Having a mental problem can seriously affect your appetite. In my case when I was in the field, I lost nearly 20 pounds in two years. In just six meters, I weighed just over ¬£ 120. My treatment showed me that it was my mental illness that affected my appetite. In my case it made me eat less. I couldn’t taste the food I used to. At first I thought my kitchen was down. But it’s actually my mental state that killed my appetite. Eating more than usual can also be the result of chronic stress or depression. Mental disorders affect people differently. But it is generally accepted that significant changes in appetite are a harbinger. Especially if it is accompanied by digestive problems such as constipation or digestion. Or feelings like dissatisfaction, guilt or sadness.

An increased need to smoke tobacco

People with anxiety or depression may feel a strong desire to smoke. This is especially true for people who have already smoked or used before. Many people with mental disorders believe that smoking alleviates their symptoms. But the fact that I learned the hard way was that this effect was only temporary. Let’s put things in perspective. People with depression have a double chance of smoking. Patients with schizophrenia are three times more likely to smoke. Nicotine in cigarettes interferes with the chemical balance of the brain. It temporarily increases dopamine, which is usually low in a person with depression. This explains why such people smoke a lot. But there is another side to consider. Nicotine also interferes with the brain’s ability to produce dopamine. This means that a patient begins to rely on the cigarette to feel a positive feeling. The harmful effects of smoking on the human body are well documented. From the increased risk of cancer to heart disease and infertility, smoking is harmful. An undiagnosed mental state may include a vicious circle of smoking. Prolonged use will eventually damage your organs.

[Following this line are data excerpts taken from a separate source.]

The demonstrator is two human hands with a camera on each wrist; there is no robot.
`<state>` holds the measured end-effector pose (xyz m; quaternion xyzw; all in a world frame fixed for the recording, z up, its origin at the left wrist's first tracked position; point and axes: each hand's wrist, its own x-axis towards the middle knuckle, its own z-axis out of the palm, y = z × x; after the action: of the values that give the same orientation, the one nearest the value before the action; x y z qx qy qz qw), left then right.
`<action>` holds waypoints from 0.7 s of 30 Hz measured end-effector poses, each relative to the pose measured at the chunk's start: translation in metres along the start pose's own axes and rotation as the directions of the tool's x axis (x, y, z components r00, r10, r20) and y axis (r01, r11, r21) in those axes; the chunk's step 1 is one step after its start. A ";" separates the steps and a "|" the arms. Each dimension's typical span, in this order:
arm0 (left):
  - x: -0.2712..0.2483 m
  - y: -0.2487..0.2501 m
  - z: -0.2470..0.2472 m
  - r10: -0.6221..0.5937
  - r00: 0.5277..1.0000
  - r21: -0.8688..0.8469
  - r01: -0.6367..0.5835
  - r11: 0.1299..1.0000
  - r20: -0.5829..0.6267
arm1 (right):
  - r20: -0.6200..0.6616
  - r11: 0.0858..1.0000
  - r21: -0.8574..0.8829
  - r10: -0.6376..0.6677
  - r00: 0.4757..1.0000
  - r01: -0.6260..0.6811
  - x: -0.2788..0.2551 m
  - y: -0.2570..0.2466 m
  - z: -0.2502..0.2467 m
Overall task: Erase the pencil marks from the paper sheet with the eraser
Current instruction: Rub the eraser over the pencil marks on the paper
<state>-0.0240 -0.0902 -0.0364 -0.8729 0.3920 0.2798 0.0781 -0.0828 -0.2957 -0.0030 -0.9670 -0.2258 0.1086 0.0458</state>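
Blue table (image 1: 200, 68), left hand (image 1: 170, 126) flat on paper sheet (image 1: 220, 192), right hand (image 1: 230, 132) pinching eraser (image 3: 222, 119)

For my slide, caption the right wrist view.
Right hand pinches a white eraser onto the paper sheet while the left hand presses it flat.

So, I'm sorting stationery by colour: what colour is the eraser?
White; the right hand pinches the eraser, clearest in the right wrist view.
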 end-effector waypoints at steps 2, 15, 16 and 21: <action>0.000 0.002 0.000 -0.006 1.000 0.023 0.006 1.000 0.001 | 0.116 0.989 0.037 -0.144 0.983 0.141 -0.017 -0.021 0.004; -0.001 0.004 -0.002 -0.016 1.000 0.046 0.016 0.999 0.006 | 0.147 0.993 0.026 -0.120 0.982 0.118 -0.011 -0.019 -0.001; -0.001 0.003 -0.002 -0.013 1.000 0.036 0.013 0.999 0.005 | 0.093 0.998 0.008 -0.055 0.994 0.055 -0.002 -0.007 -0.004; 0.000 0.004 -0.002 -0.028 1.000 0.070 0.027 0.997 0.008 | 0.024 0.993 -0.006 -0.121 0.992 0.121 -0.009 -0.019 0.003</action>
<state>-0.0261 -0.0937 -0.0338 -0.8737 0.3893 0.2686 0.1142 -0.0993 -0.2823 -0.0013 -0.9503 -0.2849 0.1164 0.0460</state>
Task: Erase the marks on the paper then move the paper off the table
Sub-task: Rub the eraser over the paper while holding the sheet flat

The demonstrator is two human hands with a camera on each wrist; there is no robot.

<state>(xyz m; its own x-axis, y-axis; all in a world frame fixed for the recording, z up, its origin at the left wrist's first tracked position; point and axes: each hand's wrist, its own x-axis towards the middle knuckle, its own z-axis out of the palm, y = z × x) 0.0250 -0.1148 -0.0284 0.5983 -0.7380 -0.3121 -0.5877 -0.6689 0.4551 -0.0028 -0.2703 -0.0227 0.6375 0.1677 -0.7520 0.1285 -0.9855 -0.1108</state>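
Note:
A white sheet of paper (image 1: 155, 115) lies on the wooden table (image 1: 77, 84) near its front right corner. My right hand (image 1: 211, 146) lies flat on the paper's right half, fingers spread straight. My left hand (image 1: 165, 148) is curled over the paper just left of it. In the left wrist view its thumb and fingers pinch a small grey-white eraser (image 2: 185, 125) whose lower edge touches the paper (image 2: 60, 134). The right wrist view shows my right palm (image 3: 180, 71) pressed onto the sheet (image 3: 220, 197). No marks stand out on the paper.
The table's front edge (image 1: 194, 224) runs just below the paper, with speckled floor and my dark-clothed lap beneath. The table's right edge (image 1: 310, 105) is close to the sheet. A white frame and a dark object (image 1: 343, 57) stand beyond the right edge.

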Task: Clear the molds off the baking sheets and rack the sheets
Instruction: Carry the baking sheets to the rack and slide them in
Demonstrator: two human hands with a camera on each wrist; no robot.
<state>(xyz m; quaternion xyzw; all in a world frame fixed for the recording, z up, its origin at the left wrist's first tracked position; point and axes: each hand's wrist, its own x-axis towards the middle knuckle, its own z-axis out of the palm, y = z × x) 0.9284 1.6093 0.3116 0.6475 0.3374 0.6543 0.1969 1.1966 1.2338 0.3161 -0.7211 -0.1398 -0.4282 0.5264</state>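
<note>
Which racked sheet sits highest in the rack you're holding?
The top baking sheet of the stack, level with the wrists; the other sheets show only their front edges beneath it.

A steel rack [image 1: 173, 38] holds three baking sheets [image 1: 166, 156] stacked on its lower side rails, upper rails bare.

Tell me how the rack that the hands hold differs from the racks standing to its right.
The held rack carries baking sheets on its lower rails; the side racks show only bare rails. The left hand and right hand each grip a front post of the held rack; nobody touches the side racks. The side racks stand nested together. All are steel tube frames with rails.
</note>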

Skin conditions like Psoriasis

Skin conditions, especially psoriasis, are often due to chronic stress. Symptoms of psoriasis include flesh skin and itching. But it also has much more harmful effects. Psoriasis affects approx. 7.5 million Americans. This is according to the National Psoriasis Foundation (2). This can have a serious impact on physical and mental well-being. Like smoking, psoriasis can lock you in a vicious and dangerous circle. Especially if you suffer from mental disorders. The condition of the skin causes physical and mental illness in the patient. This distress causes a pressure on psoriasis. The burner brings more distress and the bike continues.

Increased risk of substance abuse

People with mental disorders are at greater risk of developing substance abuse problems. And if you have severe anxiety, it can even become drug abuse disorders. Alcoholism or drug abuse are some of these disorders. People can consume alcohol, prescription drugs or even illicit drugs. An untreated mental disorder is poor enough. Having an untreated drug abuse disorder can be worse. If you do not treat both diseases, you must seriously threaten the quality of life of a person. This is something I have been too short of. My days struggled to find out which channel was in my Spectrum packages while I drink a lot every day. Finally, I developed an ulk that finally made me recognize my addiction. I am a person who suffers long ago without understanding what was wrong with me. So, it is not surprising that I have weakness for people who are the same. This blog is designed to help people understand the risks they face in undiagnosed mental illness. It is never too late to get help. Start your journey today, buy lederhosen and healing with professional therapy.